Stap 3: Gesprek met de leerling(ouder dan 12 jaar) en ouders/verzorgers. De leerplichtambtenaar nodigt de leerling en ouders/verzorgers uit om de signalen te bespreken. Dit gesprek wordt bij voorkeur door twee medewerkers gevoerd. In het gesprek komen de volgende onderwerpen aan de orde: het doel van het gesprek, de feiten die de leerplichtambtenaar heeft vastgesteld en de waarnemingen die zijn gedaan. Aan de leerling en ouders/verzorgers wordt gevraagd hierop te reageren.
De leerplichtambtenaar komt pas na deze reactie zo nodig en zo mogelijk met een interpretatie van hetgeen de leerplichtambtenaar heeft gezien, gehoord en waargenomen. De leerplichtambtenaar vertelt de ouders wat de vervolgeacties (kunnen) zijn. De leerplichtambtenaar legt op zorgvuldige wijze de bevindingen van het gesprek vast in het leerling dossier.
Stap 4: Weeg de aard en de ernst van het huiselijk geweld of de kindermishandeling. De leerplichtambtenaar weegt op basis van de signalen, van het ingewonnen advies en van het gesprek met de leerling en ouders/verzorgers , en na consultatie van een aandacht functionaris huiselijk geweld en kindermishandeling van de gemeente Heemskerk het risico op huiselijk geweld of kindermishandeling. De leerplichtambtenaar weegt eveneens de aard en de ernst van het huiselijk geweld of de kindermishandeling. De leerplichtambtenaar legt zijn afwegingen vast in het leerling dossier.

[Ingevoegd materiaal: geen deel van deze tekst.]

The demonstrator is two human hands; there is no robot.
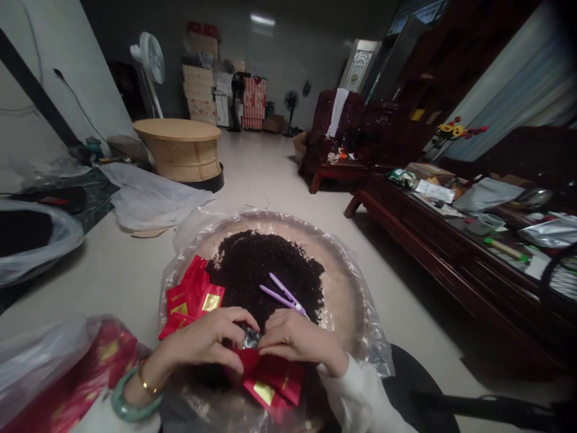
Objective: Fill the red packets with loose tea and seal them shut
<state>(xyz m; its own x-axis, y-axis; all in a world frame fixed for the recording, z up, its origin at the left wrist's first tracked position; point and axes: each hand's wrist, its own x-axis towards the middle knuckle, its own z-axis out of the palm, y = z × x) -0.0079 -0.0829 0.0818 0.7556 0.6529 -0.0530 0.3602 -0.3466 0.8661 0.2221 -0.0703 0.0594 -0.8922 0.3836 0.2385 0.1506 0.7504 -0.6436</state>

Stap 5: Beslissen: zelf hulp organiseren of melden. De leerplichtambtenaar weegt af of de leerling en zijn gezin redelijkerwijs voldoende tegen het risico op huiselijk geweld of op kindermishandeling beschermd kan worden door het inschakelen van de noodzakelijke hulp. De leerplichtambtenaar plaatst een melding in de verwijsindex Risicojongeren.

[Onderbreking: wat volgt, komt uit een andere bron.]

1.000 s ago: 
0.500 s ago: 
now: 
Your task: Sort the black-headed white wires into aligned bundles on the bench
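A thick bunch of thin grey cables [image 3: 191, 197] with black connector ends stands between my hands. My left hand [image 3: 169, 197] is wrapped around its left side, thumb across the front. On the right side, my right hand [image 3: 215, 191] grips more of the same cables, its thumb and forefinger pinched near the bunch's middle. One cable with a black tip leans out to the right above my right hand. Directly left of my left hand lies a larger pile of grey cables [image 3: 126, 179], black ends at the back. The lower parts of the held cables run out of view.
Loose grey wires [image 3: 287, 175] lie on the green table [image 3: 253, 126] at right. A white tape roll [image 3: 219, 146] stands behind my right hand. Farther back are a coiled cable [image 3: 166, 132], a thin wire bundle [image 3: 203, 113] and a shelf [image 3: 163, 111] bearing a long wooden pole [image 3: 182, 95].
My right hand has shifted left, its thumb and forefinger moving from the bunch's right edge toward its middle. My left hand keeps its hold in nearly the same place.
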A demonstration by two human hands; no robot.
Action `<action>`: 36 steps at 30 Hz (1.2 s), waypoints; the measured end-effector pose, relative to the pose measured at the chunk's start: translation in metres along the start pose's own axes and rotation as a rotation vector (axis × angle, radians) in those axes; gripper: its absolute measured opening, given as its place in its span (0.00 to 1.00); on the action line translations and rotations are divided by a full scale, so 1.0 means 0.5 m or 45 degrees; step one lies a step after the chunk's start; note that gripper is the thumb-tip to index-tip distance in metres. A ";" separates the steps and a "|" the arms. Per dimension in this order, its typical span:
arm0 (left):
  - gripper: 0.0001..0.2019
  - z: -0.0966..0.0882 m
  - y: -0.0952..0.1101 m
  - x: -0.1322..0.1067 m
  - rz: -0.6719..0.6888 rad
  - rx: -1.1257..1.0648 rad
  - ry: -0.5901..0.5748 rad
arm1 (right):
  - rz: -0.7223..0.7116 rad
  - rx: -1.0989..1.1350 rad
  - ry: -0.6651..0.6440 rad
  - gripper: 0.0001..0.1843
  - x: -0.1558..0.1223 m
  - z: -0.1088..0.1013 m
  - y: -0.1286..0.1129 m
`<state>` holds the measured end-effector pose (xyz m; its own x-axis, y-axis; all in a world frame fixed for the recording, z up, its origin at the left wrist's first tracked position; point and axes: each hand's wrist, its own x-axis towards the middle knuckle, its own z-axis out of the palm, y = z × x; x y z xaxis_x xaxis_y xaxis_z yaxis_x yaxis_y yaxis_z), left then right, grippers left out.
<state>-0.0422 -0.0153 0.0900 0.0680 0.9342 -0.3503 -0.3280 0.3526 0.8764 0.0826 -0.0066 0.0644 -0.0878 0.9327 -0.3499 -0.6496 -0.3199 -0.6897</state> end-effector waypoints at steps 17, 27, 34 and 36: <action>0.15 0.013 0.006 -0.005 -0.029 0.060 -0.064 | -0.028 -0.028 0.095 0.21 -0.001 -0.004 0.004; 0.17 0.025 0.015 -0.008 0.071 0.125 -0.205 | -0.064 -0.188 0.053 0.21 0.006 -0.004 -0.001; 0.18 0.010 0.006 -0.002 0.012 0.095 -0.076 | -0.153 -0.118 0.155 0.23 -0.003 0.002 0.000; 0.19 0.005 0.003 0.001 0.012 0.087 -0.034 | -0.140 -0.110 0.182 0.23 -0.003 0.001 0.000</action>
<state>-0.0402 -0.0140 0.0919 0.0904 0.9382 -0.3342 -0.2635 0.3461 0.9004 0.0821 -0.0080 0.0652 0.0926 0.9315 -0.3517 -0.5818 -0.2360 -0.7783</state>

Alvorens dat de leerplichtambtenaar een melding doet bespreekt hij deze melding met de leerling (ouder dan 12 jaar) en ouders/verzorgers. In dit gesprek geeft de leerplichtambtenaar aan waarom hij van plan is de melding te doen, vraagt de leerling en ouders/verzorgers om een reactie, hoort de eventuele bezwaren op de melding aan en probeert hieraan tegemoet te komen en maakt vervolgens de afweging over de noodzaak en de aard en ernst van het geweld en de noodzaak om de leerling of ouders/verzorgers te beschermen. De leerplichtambtenaar legt het gesprek vast in het leerling dossier.
Zaken die op het tijdstip van inwerkingtreding van deze ambtsinstructie bij de leerplichtambtenaar in behandeling zijn, worden zo veel mogelijk in overeenstemming met onderhavige instructie behandeld, tenzij de belangen van de jongere daardoor geschaad wordt.